* **PROVIDED DATA**:

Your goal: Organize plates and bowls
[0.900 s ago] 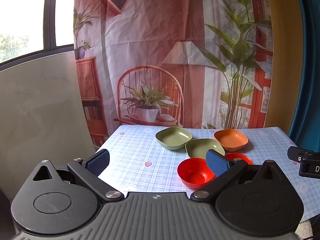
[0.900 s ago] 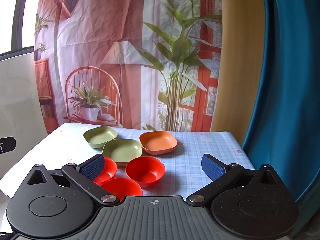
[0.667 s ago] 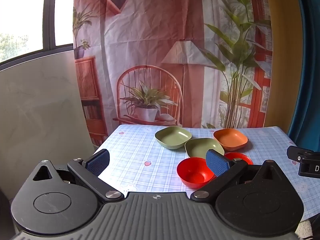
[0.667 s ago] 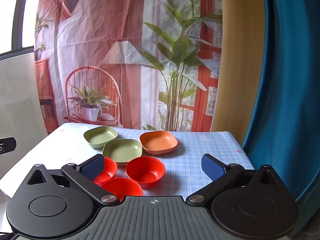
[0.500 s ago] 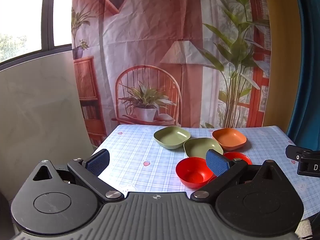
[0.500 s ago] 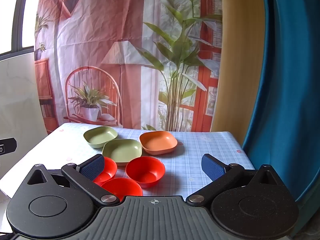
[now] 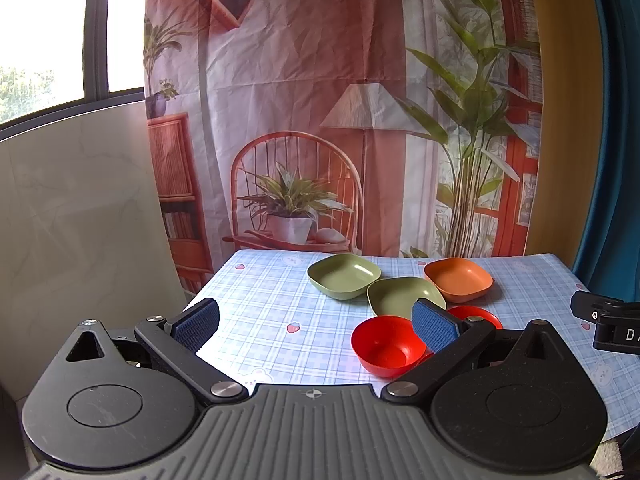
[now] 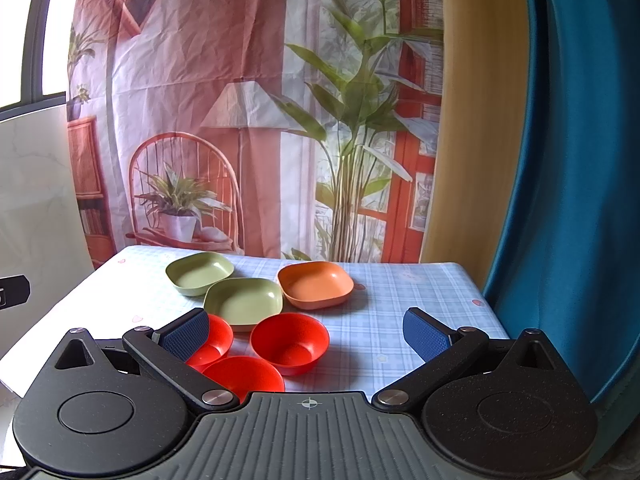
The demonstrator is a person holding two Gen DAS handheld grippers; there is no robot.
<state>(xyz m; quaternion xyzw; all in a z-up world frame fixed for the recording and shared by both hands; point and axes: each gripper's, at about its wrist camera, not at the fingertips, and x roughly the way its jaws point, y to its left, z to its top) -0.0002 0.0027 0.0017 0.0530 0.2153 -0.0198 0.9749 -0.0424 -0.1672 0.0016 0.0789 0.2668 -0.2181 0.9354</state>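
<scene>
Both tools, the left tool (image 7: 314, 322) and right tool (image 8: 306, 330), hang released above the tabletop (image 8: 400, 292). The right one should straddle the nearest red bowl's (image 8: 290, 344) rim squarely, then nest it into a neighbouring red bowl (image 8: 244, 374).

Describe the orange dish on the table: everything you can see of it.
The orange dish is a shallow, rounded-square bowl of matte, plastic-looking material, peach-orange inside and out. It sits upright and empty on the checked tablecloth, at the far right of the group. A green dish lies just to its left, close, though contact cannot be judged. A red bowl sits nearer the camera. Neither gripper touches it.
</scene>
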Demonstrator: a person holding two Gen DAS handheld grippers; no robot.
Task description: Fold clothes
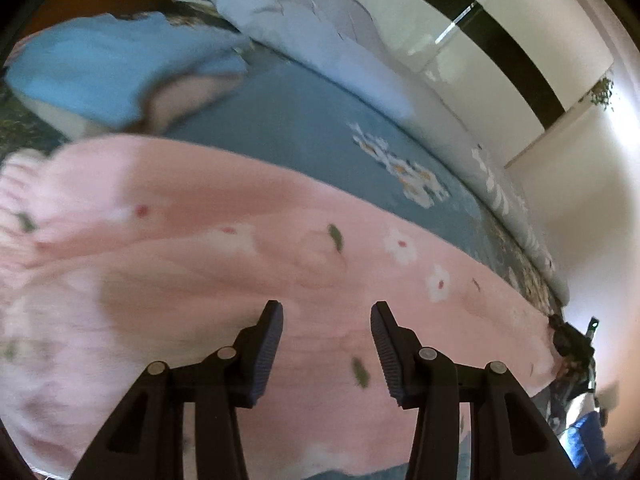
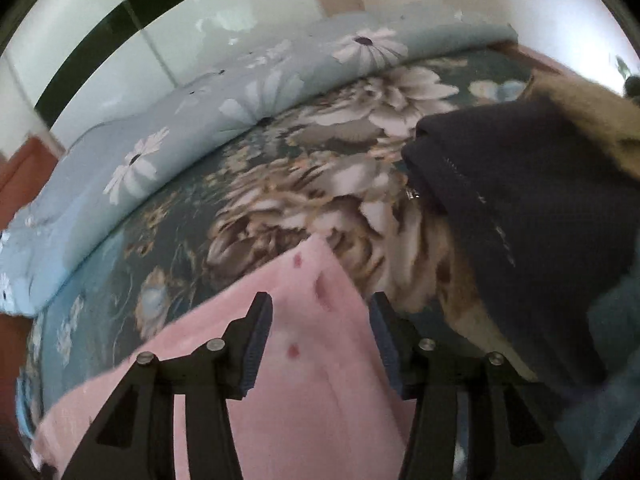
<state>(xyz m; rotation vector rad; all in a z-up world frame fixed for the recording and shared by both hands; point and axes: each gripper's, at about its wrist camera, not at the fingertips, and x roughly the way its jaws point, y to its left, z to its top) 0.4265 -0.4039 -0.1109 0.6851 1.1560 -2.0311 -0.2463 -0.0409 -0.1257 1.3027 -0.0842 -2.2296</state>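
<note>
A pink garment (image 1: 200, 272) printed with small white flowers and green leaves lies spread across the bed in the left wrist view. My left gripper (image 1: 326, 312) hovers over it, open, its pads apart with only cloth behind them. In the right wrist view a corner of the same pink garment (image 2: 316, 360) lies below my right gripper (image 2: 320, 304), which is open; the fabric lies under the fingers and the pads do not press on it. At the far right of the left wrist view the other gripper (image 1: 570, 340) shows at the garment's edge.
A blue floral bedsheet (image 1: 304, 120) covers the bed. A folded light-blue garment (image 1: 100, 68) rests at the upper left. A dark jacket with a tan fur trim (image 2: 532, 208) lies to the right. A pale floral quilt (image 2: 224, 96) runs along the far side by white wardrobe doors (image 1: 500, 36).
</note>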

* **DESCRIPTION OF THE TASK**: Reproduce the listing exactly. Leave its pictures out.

* **WRITTEN SOLUTION**:
Your goal: Organize plates and bowls
[0.900 s ago] 
[0.900 s ago] 
[0.667 s ago] 
[0.667 s ago] 
[0.500 s ago] 
[0.500 s ago] 
[now] 
[now] 
The demonstrator is a person holding two Gen DAS handheld grippers; there is no robot.
<state>(xyz m; quaternion xyzw; all in a z-up world frame fixed for the recording and shared by both hands; point and axes: each gripper's, at about its wrist camera, not at the fingertips, and x roughly the way its jaws point, y to its left, z to its top) -0.0002 0.0027 0.0017 0.0530 0.2153 -0.0198 0.9749 -0.0424 -0.1672 0.0016 0.0789 0.2668 -0.2181 0.9354</state>
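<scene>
Both tools, the left tool (image 7: 314, 322) and right tool (image 8: 306, 330), hang released above the tabletop (image 8: 400, 292). The right one should straddle the nearest red bowl's (image 8: 290, 344) rim squarely, then nest it into a neighbouring red bowl (image 8: 244, 374).

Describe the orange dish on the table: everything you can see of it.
The orange dish is a shallow, rounded-square bowl of matte, plastic-looking material, peach-orange inside and out. It sits upright and empty on the checked tablecloth, at the far right of the group. A green dish lies just to its left, close, though contact cannot be judged. A red bowl sits nearer the camera. Neither gripper touches it.
</scene>
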Demonstrator: a person holding two Gen DAS handheld grippers; no robot.
Task description: Fold clothes
<state>(xyz m; rotation vector rad; all in a z-up world frame fixed for the recording and shared by both hands; point and axes: each gripper's, at about its wrist camera, not at the fingertips, and x roughly the way its jaws point, y to its left, z to its top) 0.4265 -0.4039 -0.1109 0.6851 1.1560 -2.0311 -0.2463 -0.0409 -0.1257 1.3027 -0.0842 -2.2296</state>
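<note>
A pink garment (image 1: 200, 272) printed with small white flowers and green leaves lies spread across the bed in the left wrist view. My left gripper (image 1: 326, 312) hovers over it, open, its pads apart with only cloth behind them. In the right wrist view a corner of the same pink garment (image 2: 316, 360) lies below my right gripper (image 2: 320, 304), which is open; the fabric lies under the fingers and the pads do not press on it. At the far right of the left wrist view the other gripper (image 1: 570, 340) shows at the garment's edge.
A blue floral bedsheet (image 1: 304, 120) covers the bed. A folded light-blue garment (image 1: 100, 68) rests at the upper left. A dark jacket with a tan fur trim (image 2: 532, 208) lies to the right. A pale floral quilt (image 2: 224, 96) runs along the far side by white wardrobe doors (image 1: 500, 36).
</note>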

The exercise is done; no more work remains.